**Exercise**
Only one stretch of the data below should be repeated: the lines from the line containing "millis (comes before" through the line containing "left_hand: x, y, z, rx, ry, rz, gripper", inclusive, exactly as they are.

Extracted data entries
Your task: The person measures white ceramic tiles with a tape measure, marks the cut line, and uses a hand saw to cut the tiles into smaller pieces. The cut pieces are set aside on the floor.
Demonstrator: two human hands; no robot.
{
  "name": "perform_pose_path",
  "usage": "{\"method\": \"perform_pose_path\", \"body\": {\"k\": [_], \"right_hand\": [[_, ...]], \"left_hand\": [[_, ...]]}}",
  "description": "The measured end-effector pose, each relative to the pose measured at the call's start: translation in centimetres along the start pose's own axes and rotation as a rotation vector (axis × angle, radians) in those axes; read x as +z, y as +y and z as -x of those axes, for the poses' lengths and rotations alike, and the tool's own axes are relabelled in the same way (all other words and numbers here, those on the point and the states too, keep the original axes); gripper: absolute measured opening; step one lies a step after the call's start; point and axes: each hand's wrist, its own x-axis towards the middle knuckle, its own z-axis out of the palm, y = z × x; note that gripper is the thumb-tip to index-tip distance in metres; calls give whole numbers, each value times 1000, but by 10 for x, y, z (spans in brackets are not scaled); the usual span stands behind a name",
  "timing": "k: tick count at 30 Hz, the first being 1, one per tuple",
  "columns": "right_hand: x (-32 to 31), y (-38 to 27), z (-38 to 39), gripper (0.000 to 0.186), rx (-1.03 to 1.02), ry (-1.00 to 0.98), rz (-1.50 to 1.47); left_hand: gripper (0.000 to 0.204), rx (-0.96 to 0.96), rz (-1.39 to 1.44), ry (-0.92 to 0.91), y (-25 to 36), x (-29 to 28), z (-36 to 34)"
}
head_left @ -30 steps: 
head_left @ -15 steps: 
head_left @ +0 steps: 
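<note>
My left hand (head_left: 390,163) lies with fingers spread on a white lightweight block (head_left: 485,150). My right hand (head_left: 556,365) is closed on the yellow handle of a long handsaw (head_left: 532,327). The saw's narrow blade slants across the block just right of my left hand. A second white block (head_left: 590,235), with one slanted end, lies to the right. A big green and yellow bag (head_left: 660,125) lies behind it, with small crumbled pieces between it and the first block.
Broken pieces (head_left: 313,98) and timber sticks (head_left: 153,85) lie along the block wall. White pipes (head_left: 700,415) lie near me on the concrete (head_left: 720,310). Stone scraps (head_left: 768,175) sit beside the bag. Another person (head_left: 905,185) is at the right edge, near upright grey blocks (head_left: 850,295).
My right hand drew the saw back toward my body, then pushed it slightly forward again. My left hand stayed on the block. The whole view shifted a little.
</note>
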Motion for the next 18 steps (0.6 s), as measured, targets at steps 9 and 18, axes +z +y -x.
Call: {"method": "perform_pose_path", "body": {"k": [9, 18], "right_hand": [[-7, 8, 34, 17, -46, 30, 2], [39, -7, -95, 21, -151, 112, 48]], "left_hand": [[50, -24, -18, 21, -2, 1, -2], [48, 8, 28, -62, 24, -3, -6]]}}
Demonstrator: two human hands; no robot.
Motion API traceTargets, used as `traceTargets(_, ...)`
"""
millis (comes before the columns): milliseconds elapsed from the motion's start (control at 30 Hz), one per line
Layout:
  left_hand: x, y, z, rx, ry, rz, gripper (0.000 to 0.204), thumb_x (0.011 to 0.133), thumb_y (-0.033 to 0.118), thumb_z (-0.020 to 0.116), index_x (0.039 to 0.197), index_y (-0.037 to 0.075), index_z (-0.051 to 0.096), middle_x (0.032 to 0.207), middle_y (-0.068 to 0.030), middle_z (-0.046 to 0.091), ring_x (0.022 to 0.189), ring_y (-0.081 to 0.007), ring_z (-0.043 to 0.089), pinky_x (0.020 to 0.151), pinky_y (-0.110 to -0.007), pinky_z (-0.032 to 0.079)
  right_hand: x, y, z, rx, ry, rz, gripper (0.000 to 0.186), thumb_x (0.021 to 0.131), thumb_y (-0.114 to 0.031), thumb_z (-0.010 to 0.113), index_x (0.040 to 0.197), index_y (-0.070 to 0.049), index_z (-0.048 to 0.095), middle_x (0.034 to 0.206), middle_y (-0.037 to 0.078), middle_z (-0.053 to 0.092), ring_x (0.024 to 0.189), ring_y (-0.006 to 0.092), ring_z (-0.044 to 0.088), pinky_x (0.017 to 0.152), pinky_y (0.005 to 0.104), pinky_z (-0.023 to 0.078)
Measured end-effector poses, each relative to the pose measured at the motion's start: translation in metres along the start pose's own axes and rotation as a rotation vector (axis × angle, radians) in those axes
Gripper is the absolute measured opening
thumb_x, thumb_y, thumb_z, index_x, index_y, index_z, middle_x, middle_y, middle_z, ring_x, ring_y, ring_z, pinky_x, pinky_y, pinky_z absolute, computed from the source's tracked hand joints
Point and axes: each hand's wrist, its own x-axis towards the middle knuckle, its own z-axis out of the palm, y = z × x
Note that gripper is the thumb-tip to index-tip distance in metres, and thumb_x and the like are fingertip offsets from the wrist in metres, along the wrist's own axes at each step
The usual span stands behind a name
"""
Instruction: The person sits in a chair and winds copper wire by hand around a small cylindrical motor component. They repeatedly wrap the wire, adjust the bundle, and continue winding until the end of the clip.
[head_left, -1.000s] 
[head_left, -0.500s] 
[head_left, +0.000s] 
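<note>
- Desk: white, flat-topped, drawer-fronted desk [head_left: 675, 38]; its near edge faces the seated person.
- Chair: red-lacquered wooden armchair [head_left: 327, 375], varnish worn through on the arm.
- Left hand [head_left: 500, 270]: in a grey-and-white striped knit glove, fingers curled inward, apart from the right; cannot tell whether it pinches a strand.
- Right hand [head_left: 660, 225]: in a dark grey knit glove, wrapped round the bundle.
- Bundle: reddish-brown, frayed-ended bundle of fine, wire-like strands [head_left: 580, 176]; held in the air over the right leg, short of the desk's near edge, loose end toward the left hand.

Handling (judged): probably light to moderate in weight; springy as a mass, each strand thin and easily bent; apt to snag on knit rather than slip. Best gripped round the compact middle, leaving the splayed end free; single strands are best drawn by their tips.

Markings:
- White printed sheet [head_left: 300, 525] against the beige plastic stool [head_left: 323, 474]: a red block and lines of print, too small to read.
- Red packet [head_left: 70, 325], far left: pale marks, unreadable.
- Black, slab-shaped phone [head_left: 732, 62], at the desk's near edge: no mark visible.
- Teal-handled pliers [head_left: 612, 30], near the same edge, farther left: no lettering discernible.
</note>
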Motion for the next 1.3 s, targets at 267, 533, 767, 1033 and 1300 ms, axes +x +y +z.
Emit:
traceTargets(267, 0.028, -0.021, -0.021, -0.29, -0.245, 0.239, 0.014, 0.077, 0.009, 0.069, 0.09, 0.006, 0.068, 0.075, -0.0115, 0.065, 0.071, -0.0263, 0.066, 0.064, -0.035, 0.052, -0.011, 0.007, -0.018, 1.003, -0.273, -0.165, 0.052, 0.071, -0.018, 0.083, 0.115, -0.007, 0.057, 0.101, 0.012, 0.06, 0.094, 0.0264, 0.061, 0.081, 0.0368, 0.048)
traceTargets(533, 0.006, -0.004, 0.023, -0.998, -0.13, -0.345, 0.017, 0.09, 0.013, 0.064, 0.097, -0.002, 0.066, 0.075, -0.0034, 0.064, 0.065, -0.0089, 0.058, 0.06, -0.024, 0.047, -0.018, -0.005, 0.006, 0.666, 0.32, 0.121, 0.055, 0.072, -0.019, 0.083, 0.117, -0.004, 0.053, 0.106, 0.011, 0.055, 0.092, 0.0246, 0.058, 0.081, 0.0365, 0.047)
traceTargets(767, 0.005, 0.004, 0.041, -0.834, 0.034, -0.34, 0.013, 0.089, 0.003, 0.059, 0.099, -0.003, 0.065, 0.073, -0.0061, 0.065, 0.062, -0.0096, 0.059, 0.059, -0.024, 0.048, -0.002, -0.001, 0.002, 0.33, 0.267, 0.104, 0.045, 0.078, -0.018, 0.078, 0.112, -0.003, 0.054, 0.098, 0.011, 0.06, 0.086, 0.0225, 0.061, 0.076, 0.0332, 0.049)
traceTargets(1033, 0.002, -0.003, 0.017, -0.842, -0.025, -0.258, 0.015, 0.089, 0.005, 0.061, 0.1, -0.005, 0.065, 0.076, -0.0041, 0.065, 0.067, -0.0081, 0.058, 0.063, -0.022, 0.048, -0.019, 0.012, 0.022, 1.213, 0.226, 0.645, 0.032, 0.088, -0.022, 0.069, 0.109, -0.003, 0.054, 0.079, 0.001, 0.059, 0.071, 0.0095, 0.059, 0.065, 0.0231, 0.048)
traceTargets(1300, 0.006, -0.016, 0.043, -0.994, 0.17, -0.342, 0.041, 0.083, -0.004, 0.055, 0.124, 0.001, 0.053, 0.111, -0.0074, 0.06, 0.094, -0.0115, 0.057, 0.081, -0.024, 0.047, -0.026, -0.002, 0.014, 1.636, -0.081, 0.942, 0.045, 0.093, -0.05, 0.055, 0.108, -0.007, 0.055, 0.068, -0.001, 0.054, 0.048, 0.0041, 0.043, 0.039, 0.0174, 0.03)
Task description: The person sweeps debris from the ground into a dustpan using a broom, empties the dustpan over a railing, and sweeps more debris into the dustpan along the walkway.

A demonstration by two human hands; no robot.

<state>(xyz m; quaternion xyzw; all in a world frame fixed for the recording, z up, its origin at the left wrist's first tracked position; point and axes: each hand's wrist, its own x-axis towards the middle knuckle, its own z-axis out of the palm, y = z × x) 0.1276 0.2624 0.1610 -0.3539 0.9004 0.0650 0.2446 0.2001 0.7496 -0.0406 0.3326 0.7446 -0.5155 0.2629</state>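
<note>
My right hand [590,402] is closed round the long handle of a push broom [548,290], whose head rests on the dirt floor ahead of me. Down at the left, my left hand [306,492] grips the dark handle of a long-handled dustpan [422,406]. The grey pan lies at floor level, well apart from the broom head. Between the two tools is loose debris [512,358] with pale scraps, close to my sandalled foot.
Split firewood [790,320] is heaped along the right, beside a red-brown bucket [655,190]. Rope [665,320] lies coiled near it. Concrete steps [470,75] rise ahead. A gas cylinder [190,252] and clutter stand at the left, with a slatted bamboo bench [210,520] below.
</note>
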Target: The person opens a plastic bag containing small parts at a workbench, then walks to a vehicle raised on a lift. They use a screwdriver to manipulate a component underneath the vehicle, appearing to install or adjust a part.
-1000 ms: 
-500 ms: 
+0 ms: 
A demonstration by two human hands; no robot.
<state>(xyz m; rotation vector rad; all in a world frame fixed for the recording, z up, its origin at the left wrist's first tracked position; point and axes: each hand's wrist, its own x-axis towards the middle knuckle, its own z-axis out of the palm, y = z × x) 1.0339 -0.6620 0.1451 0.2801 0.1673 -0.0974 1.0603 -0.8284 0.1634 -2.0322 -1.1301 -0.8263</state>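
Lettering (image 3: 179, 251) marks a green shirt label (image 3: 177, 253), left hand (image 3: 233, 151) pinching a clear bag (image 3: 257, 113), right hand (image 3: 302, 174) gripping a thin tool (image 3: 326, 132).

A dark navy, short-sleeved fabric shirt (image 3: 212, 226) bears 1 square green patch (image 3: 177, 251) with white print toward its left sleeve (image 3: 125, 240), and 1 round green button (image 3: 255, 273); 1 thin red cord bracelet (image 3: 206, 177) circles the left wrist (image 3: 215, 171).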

**Solution to the problem**
millis (comes before the columns): milliseconds elapsed from the motion's start (control at 30 Hz), one per line
Layout:
  left_hand: x, y, z, rx, ry, rz, gripper (0.000 to 0.204), thumb_x (0.011 to 0.133), thumb_y (-0.033 to 0.118), thumb_z (-0.020 to 0.116), index_x (0.039 to 0.197), index_y (-0.037 to 0.075), index_z (-0.051 to 0.096), middle_x (0.032 to 0.207), middle_y (-0.068 to 0.030), middle_z (-0.046 to 0.091), ring_x (0.022 to 0.189), ring_y (-0.081 to 0.007), ring_z (-0.043 to 0.089), pinky_x (0.020 to 0.151), pinky_y (-0.110 to -0.007), pinky_z (-0.032 to 0.079)

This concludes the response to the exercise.